Nicht nur Erdmann-Fans rätselten seit Jahren, ob es noch einmal etwas werden würde mit einem neuerlichen anspruchsvollen Törn auf der legendären "Kathena nui". Im vorigen Sommer war die Rekordyacht nach 14 Jahren auf dem Trockenen erstmals wieder eingewassert worden, und sie bekam eine Maschine eingebaut. "Eine große Reise mache ich noch", hatte Wilfried Erdmann, 76, angekündigt. Was genau er aber vorhatte, behielt er zunächst einmal für sich. Das Rätselraten ging weiter.
In YACHT 10/2016 wurde der wohl populärste deutsche Skipper dann konkret: Nach Schottland werde die Reise gehen, mit Stationen unter anderem auf den Hebriden, den Orkneys und den Färöer-Inseln. Auf das Einwassern Ende April folgten intensive Tage der Vorbereitung, die mit dem heutigen Morgen abgeschlossen sind. Astrid und Wilfried Erdmann haben die Leinen gelöst und die heimische Schlei zum großen Törn verlassen. Ihre Rückkehr ist erst für den Herbst geplant.

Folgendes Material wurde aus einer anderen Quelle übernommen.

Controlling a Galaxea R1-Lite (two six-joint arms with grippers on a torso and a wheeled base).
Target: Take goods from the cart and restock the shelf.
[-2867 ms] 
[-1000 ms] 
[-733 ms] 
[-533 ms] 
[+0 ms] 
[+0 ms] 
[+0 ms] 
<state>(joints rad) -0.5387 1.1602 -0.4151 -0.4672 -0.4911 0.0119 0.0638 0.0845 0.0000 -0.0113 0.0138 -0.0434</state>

Vor der Ausreise hatte die YACHT noch die exklusive Möglichkeit, die berühmte Slup zu segeln. Wir werden Ihnen dieses außergewöhnliche Schiff in Heft 12 en détail vorstellen.
Die von Wilfried Erdmann 1984 selbst ausgebaute Konstruktion von Aluminium-Spezialist Uwe Dübbel hatte ihrem Eigner zu mehreren Erstleistungen verholfen. 1984/85 war Erdmann mit der 10,60-Meter-Yacht einhand und nonstop um die Welt gesegelt, 200/01 ebenfalls, damals sogar gegen die vorherrschenden Winde und Strömungen. Das ist mit einem kleineren Schiff bis heute noch niemandem gelungen, zudem hat keine zweite Yacht die Welt in beiden Richtungen nonstop umsegelt.
Nach der zweiten großen Reise allerdings lag die "Kathena nui" aufgepallt auf dem Hof hinter Erdmanns Haus an der Schlei – erst ab heute ist sie wieder in ihrem Element.